Last week was typical for Tesla.
On the same day the company announced that its was reintroducing a cheaper version of its Model S sedan to satisfy surging interest in the brand, reports surfaced that the automaker is under NHTSA scrutiny for nondisclosure agreements for off-warranty repairs it asked owners to sign.
Great news! Alarming news!
Business as usual at America’s youngest car company.
Tesla published a lengthy blog post on Thursday addressing the issues that were raised by reporting at the auto site DailyKanban. The post suggested that the publication might be serving short sellers of Tesla stock, an accusation that DailyKanban denied.
The whole thing has gotten quite messy.
But if you step back, you can see a theme — one that has been developing with Tesla for the past two years.
Reluctantly joining the auto industry
Based in Northern California with its roots in Silicon Valley, Tesla has always presented itself as being a visionary technology company. Palo Alto is far, far away from Detroit, geographically and psychologically.

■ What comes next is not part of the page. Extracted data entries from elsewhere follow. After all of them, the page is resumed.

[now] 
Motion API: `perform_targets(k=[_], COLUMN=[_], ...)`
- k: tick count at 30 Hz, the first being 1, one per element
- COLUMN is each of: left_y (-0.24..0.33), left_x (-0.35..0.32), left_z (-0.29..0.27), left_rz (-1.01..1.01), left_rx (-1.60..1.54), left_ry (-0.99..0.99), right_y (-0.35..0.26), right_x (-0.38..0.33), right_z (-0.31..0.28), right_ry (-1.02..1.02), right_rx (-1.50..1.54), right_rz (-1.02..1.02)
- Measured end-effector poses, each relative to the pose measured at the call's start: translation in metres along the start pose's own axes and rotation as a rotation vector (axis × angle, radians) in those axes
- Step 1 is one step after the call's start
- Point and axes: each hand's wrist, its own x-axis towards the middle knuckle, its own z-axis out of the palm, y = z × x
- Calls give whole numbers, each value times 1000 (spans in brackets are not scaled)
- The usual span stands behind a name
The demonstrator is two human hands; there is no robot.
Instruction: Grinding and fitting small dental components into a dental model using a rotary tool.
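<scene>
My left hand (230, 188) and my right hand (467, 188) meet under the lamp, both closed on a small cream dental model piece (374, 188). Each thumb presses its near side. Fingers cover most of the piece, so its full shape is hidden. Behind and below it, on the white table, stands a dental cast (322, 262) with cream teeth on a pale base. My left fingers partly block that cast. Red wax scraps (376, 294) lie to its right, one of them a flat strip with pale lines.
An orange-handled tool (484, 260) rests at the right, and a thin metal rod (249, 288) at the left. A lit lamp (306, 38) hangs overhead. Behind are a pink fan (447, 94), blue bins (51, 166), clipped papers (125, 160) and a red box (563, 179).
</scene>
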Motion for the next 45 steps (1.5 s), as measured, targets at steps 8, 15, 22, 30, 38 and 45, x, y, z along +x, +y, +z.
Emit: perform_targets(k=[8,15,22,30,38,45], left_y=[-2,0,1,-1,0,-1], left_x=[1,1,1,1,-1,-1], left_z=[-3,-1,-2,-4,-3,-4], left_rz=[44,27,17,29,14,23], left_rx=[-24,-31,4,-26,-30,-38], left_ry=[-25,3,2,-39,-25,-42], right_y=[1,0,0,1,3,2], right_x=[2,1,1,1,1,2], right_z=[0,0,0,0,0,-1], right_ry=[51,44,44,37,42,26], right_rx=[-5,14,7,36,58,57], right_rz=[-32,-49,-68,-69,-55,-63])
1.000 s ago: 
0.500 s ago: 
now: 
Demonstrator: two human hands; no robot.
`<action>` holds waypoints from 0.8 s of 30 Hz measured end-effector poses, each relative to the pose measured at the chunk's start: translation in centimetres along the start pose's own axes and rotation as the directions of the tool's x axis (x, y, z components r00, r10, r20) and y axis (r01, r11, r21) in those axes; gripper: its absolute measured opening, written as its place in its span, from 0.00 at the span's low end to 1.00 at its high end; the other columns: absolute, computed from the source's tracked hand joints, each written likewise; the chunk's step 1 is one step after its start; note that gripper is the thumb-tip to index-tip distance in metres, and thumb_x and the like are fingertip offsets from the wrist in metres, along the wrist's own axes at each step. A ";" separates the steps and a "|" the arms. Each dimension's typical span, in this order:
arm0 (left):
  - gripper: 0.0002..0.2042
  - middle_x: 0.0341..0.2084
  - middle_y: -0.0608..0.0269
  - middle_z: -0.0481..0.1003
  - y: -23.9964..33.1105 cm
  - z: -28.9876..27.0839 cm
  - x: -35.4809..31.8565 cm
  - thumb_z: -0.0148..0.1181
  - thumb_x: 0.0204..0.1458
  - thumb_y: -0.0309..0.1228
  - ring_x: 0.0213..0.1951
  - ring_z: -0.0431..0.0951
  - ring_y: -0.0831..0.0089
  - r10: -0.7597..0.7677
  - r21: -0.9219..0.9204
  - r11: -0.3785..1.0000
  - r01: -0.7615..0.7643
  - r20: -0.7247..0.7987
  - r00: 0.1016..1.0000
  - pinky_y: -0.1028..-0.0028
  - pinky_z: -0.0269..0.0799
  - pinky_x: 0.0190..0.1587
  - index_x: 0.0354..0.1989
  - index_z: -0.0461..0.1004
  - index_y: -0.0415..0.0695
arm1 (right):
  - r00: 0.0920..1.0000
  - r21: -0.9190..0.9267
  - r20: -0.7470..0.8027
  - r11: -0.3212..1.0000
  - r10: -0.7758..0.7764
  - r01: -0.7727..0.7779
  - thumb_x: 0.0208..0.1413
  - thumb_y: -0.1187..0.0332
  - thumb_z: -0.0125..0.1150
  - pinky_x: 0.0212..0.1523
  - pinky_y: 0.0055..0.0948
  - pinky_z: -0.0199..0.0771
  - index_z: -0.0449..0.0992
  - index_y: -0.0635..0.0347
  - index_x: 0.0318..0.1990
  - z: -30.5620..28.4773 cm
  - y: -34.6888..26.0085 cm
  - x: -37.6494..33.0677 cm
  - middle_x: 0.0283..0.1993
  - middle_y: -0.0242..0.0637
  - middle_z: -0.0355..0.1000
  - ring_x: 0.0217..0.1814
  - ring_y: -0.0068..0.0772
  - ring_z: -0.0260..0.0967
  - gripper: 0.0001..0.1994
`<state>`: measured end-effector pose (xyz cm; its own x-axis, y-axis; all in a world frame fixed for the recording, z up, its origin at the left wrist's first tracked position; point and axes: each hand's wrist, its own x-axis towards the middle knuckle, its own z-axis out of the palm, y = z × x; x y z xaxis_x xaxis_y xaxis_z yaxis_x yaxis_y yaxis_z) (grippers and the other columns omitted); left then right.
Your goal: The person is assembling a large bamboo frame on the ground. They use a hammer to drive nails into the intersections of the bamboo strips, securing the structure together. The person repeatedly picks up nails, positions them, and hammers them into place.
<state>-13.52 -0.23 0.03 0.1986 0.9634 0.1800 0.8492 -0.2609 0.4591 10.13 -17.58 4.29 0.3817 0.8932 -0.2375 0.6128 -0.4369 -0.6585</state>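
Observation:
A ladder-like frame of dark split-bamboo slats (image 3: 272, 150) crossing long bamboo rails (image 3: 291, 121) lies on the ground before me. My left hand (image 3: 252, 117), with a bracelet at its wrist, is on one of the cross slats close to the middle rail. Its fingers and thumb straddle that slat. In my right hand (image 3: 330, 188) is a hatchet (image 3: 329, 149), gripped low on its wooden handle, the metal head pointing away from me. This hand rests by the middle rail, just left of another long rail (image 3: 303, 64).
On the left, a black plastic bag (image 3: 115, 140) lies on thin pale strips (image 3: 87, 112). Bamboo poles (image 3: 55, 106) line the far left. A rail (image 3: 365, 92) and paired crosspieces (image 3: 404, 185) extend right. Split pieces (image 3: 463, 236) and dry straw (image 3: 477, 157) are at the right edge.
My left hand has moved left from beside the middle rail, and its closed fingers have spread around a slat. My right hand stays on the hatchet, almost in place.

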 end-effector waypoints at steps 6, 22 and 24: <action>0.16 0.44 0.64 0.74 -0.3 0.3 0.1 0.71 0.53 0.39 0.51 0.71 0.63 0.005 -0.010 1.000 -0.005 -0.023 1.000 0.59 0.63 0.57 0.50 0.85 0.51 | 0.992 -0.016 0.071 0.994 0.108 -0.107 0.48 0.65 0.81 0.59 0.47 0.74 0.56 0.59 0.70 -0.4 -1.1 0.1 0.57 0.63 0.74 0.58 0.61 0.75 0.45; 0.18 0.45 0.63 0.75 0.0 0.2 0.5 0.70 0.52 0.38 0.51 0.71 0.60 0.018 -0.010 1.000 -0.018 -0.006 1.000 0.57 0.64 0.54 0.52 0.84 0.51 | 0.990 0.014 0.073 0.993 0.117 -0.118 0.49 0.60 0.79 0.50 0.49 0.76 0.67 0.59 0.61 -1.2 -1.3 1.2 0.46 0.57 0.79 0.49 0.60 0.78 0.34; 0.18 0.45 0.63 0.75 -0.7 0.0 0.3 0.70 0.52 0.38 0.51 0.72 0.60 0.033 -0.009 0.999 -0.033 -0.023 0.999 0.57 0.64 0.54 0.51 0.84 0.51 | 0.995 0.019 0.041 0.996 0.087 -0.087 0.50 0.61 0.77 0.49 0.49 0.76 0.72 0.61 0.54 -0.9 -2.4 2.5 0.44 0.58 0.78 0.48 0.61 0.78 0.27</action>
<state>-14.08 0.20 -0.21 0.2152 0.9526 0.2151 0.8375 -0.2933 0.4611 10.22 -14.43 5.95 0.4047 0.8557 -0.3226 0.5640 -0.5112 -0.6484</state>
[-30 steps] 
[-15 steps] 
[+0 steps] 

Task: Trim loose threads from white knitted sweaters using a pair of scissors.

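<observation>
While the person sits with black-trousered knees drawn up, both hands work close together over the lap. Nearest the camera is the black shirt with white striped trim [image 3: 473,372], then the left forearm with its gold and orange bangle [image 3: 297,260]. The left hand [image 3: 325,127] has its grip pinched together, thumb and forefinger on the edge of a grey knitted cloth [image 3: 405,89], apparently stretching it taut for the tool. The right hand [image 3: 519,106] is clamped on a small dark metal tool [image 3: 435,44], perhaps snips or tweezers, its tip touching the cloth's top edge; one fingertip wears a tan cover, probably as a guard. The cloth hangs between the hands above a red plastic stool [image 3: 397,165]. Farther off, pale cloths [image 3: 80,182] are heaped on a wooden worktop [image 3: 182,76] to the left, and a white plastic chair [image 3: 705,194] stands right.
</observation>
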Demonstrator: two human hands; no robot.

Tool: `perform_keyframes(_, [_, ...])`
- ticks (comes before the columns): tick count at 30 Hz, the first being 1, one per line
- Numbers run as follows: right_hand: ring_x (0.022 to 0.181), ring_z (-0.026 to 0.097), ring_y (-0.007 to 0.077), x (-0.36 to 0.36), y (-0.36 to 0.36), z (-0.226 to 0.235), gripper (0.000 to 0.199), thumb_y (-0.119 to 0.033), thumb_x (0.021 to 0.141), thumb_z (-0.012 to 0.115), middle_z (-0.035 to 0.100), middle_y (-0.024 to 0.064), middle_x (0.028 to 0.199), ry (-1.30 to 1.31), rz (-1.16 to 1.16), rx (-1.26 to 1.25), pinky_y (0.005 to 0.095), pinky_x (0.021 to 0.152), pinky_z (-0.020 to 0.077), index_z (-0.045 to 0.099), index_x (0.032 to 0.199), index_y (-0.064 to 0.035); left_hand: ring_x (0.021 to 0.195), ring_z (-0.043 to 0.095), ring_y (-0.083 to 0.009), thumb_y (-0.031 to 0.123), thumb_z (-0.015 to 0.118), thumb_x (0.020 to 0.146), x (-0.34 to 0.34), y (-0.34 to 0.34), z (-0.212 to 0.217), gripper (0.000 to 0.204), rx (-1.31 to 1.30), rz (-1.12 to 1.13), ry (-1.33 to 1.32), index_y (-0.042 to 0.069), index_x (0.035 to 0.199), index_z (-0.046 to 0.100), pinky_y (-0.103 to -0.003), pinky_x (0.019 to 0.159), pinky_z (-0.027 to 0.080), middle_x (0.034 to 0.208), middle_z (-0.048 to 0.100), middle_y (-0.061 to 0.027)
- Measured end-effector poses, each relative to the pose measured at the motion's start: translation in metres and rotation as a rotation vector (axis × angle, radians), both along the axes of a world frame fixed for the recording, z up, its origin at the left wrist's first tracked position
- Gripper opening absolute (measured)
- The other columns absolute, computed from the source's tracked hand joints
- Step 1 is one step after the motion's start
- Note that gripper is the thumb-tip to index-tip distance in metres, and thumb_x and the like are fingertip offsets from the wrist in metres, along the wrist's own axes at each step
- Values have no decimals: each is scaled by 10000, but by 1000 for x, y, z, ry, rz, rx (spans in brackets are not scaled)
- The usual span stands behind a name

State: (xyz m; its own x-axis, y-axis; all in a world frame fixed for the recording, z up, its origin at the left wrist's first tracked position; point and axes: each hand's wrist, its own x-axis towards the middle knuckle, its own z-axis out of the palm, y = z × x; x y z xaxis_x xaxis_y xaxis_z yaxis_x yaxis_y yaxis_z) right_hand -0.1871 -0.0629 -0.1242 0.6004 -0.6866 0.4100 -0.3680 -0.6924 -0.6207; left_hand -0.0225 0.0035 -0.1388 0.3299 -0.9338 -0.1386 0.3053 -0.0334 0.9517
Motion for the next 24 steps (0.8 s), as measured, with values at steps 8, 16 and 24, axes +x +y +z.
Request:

And as much as the traditional auto industry has expressed considerable admiration for Tesla and CEO Elon Musk’s achievements — Ford and GM know how hard it is to create a carmaker from scratch — Tesla has consistently sought to set itself apart and cultivate its own separate and at times cult-like and fanatically loyal customer base.
But as Tesla transitions from building around 50,000 costly luxury cars for a well-heeled tech elite to satisfying over 350,000 preorders for the Model 3, it’s going to have to figure out what it really is: tech firm that plays by the secretive protocols of the Valley, or major-league automaker that is going to be spending a lot more time talking to the federal government about how it does business.
Tesla has brand goodwill to burn, but there’s ample precedent for how that goodwill can erode — rapidly. In fact, automakers that have the best reputations are the ones in greatest danger of falling hard.
In 2010, Toyota had just accomplished a long-cherished goal: It passed General Motors as the world’s largest automaker.
But from the top of the mountain, all that Toyota could survey was the reputational apocalypse it was enduring as its sudden and unintended acceleration worsened, with at one point its CEO summoned to testify before Congress.
[T]he climb often requires a distinct, unyielding philosophy, while setting up shop on the pinnacle requires something else entirely, like the ability to absorb some punishment. Companies that aim for cultish loyalty are vulnerable in this way. Apple doesn’t respond well to customers criticising its products. Toyota, likewise, doesn’t have much experience being attacked. It just wasn’t ready to handle doubt, dismay or the obliteration of trust.
Contrast this with the eight-decade reign of GM as the world’s largest carmaker. Now there was a company that could handle hatred. There were times, in fact, when it seemed that GM didn’t care what its customers thought.
The old, pre-bankruptcy GM was guilty of this; the new GM has largely shed that attitude. But the point remains: GM was completely accustomed to being hammered.
A learning process
Tesla has its naysayers, but for the most part, its run from plucky startup to — potentially — the most disruptive force in the history of the car business has been rapturously celebrated. Tesla doesn’t need to advertise, but traditional automakers spend billions to market their vehicles. Tesla is special.
And like Toyota, Tesla isn’t very good at fighting back in ways that work to its benefit. Business Insider’s Myles Udland is right that blaming short sellers for bad news isn’t a very savvy move.
Until Toyota began to realise the gravity of the damage that it was taking in 2010, it seemed oblivious to how its brand was being punished.
General Motors, by contrast, blended a certain amount of tough defiance into its own brand. This arrogance didn’t always play well, but it also meant that GM saw a thick skin as a prudent aspect of doing business in an industry that had been built in a more bare-knuckled, mid-20th-century period in US history.
Obviously, Tesla isn’t going to radically change its mojo, and there’s no reason for it to. The company is going to continue to intentionally set itself apart from what will eventually become its rivals.
But at the same time, it would make sense for Tesla to armour up for future problems as it goes from being small and admired to large and, by at least a few people, hated.